Nessa moldura, a controvérsia foi levada ao Supremo Tribunal Federal, guardião da Constituição da República, por meio da Arguição de Descumprimento de Preceito Fundamental nº 799-DF, da Relatoria da Ministra Rosa Weber, que, em 28 de outubro de 2020, deferiu parcialmente a liminar e suspendeu os efeitos da Resolução 500/2020 do Conama, restaurando a proteção das restingas e manguezais. Merece realce trecho da ementa da referida decisão:

“A revogação das Resoluções 302/2002 e 303/2002 distancia-se dos objetivos definidos no art. 225 da CF, baliza material da atividade normativa do Conama. Aparente estado de anomia e descontrole regulatório a configurar material retrocesso no tocante à satisfação do dever de proteger e preservar o equilíbrio do meio ambiente, incompatível com a ordem constitucional e o princípio da precaução. Precedentes”.

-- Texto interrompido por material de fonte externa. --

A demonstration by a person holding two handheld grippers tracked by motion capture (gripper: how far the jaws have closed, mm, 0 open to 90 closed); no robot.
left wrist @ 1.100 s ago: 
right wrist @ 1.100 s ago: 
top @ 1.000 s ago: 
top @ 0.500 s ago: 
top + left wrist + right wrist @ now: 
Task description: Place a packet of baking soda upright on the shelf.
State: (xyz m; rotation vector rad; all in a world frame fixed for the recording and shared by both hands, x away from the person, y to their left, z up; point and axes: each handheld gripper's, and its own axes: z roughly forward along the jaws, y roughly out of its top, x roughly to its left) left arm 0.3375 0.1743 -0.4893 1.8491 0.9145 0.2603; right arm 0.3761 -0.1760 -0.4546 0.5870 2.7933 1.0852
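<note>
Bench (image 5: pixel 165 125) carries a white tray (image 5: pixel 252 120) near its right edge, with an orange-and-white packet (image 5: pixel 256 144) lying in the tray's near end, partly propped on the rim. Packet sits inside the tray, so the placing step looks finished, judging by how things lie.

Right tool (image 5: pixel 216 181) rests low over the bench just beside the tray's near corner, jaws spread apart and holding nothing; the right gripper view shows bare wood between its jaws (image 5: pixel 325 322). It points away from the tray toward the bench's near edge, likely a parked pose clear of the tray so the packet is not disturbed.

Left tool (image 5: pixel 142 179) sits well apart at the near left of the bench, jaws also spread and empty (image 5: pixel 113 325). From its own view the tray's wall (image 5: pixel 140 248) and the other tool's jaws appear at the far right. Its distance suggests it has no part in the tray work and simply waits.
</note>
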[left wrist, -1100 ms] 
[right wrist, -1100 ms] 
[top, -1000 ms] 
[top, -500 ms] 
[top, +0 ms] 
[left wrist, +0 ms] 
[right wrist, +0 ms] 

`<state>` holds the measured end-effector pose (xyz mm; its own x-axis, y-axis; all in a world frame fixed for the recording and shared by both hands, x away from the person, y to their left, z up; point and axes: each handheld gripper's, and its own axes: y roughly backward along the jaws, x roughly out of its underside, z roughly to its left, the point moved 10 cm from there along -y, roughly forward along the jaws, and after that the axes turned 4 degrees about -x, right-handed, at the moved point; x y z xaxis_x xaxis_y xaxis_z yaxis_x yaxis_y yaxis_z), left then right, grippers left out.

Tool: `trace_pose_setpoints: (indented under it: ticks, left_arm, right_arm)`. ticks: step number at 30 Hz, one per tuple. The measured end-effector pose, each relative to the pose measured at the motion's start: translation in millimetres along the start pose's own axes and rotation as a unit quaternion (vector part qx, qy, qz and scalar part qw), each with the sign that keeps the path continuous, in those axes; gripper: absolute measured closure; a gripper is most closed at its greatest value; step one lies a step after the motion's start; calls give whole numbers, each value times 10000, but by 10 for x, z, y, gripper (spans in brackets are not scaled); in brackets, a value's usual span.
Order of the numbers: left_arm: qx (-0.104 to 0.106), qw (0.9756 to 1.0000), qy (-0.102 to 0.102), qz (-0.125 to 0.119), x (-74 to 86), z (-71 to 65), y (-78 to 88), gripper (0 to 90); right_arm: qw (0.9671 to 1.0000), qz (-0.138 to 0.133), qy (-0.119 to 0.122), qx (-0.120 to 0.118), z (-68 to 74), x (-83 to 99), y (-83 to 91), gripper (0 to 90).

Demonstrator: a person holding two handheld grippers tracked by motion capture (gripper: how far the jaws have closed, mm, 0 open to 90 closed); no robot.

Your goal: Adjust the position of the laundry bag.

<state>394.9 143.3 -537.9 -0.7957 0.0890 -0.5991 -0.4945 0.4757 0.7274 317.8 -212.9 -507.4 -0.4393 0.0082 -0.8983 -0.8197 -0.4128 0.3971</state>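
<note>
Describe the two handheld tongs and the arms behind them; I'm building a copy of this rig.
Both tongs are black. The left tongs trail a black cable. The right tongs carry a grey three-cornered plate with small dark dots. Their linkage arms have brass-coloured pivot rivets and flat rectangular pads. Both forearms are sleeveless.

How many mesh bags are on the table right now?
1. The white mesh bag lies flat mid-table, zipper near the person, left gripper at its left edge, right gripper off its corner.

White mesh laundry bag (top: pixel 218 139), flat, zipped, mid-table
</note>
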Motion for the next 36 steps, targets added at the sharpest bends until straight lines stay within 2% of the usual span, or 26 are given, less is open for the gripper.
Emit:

Esta decisão demonstra fortemente o papel do magistrado no engrandecimento da democracia, sobretudo por protagonizar anos de lutas para afirmação da legislação ambiental brasileira na tutela do meio ambiente. A ênfase dada aos princípios da vedação ao retrocesso institucional e socioambiental e da precaução sustenta a verdade material concretizada no veredito (vere (“com verdade”) e dictus (“dito”) da ministra relatora.

A proibição do retrocesso institucional e socioambiental funda-se no pensamento que compreende a evolução da proteção ao meio ambiente como contínua e estratégica, a possibilitar a efetividade da norma ambiental e das decisões nos tribunais.

Seguindo os ensinamentos do Ministro da Corte da Cidadania,  Antonio Herman Benjamin, “seria um contrassenso admitir a possibilidade de recuo legislativo, quando, para muitas espécies e ecossistemas em via de extinção ou a essa altura regionalmente extintos, a barreira limítrofe de perigo − o “sinal vermelho” do mínimo ecológico constitucional − foi infelizmente atingida, quando não irreversivelmente ultrapassada.”

Assim, superado o obstáculo inicial da vulnerabilidade das restingas e manguezais, com a suspensão liminar dos efeitos da Resolução 500/2020, outro princípio deve entrar em cena, o da participação, que segundo Celso Antonio Fiorillo “é o agir em conjunto que contempla dois elementos fundamentais: a informação e a educação”, como meio de se garantir a confirmação da decisão, proferida em sede cautelar, bem como o seu efeito pedagógico, para desestimular toda e qualquer afronta ao macrossistema ambiental.